グルコース+O2+H2O→グルコン酸+H2O2

この副反応は血液中の酸素分圧が高くなるほど反応が進行します。そのため、本来電極で生じるべき以下の反応が阻害され測定値が低くなります。

グルコース+2[Fe(III)(CN)6]3-+H2O → グルコン酸+2[Fe(II)(CN)6]4-+2H

採血管で採血した静脈血などを検体として用いる場合は、血液を激しく攪拌すると酸素分圧が上昇しますので、緩やかに攪拌して酸素分圧を上昇させないように注意していただく必要があります。

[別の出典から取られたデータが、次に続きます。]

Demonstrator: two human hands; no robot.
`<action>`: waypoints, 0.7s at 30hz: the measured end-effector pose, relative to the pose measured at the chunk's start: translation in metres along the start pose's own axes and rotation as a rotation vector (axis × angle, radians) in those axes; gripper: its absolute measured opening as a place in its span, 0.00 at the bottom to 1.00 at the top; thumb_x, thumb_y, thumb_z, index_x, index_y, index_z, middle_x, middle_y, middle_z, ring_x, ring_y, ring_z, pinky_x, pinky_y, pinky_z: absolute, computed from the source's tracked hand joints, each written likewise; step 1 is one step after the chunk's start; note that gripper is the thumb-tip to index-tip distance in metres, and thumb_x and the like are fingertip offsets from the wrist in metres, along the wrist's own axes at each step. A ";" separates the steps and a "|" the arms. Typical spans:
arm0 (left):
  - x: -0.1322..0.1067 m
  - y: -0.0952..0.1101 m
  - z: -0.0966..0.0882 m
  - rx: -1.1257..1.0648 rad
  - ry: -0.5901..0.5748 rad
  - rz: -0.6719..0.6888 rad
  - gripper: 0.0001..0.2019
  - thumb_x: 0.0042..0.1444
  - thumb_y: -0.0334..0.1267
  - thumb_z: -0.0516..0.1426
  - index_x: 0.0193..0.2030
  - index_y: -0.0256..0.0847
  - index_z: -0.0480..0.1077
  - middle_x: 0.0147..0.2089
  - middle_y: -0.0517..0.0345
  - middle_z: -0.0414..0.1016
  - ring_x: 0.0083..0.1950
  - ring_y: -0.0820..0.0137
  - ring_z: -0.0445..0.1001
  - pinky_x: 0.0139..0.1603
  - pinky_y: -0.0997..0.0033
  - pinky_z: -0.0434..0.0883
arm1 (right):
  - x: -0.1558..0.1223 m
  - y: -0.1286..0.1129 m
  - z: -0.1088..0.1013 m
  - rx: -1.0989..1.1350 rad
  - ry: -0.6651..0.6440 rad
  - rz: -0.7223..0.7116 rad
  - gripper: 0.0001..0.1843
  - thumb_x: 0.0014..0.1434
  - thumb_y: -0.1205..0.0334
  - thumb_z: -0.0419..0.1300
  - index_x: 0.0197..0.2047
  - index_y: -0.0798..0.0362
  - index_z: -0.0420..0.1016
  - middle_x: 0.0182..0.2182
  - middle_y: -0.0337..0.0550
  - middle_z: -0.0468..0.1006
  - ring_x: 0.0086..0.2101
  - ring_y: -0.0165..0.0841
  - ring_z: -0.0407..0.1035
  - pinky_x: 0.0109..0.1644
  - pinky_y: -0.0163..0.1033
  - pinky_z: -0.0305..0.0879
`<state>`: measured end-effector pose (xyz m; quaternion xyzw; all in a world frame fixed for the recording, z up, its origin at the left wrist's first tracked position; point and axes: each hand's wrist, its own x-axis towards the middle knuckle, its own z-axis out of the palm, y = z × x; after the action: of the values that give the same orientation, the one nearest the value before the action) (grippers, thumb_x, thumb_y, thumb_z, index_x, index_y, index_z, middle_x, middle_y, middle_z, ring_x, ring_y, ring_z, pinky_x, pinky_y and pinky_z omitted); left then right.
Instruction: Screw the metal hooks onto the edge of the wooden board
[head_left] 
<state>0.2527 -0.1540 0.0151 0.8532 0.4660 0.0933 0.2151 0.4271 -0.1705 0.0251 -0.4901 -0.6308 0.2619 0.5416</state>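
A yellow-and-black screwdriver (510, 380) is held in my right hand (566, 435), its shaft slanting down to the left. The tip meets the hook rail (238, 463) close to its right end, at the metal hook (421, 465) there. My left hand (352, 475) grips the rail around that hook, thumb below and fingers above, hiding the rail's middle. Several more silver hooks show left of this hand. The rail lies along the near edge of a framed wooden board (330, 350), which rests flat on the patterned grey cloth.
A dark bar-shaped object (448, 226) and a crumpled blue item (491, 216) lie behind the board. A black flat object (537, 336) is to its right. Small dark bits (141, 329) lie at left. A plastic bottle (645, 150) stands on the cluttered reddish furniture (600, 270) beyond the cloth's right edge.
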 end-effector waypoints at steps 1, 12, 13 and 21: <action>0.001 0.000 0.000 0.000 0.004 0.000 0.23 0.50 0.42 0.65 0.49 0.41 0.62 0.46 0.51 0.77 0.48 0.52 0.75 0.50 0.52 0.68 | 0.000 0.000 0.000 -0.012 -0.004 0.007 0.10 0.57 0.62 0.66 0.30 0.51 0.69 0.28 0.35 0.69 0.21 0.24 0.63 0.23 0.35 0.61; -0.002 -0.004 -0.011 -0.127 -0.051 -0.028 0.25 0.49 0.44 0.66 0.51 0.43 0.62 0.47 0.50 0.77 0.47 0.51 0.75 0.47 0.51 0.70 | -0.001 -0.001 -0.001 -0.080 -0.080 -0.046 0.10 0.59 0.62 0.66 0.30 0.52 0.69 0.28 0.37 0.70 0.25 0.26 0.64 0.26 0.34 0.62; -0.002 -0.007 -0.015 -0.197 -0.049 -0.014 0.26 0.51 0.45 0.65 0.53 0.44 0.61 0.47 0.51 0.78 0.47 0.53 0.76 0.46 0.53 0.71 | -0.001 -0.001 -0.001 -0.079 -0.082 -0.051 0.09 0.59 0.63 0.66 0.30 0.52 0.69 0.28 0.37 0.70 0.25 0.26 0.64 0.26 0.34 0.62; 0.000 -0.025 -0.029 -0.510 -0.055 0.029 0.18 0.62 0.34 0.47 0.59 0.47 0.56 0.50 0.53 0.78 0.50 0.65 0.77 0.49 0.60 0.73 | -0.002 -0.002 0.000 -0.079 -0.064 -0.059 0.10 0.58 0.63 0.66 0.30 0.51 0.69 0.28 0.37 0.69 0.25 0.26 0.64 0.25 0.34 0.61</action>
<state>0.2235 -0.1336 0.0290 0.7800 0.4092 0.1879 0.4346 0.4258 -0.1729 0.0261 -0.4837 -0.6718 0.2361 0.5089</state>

一方、Gセンサーの測定原理であるGDHアンペロメトリー法はこの副反応が生じないため、溶存酸素の影響を受けません。


4. 還元性物質の影響
  血液中にはアスコルビン酸(ビタミンC)や尿酸などの還元性物質がありますが、これらの還元性物質があると、ダイアセンサーやGセンサーでは酵素反応を介さずに以下の反応が生じます。

2[Fe(II)(CN)6]4- →  2[Fe(III)(CN)6]3-+ 2e-

この反応によりグルコースに依存しない電流が余分に流れるため、測定値が高くなる要因となります。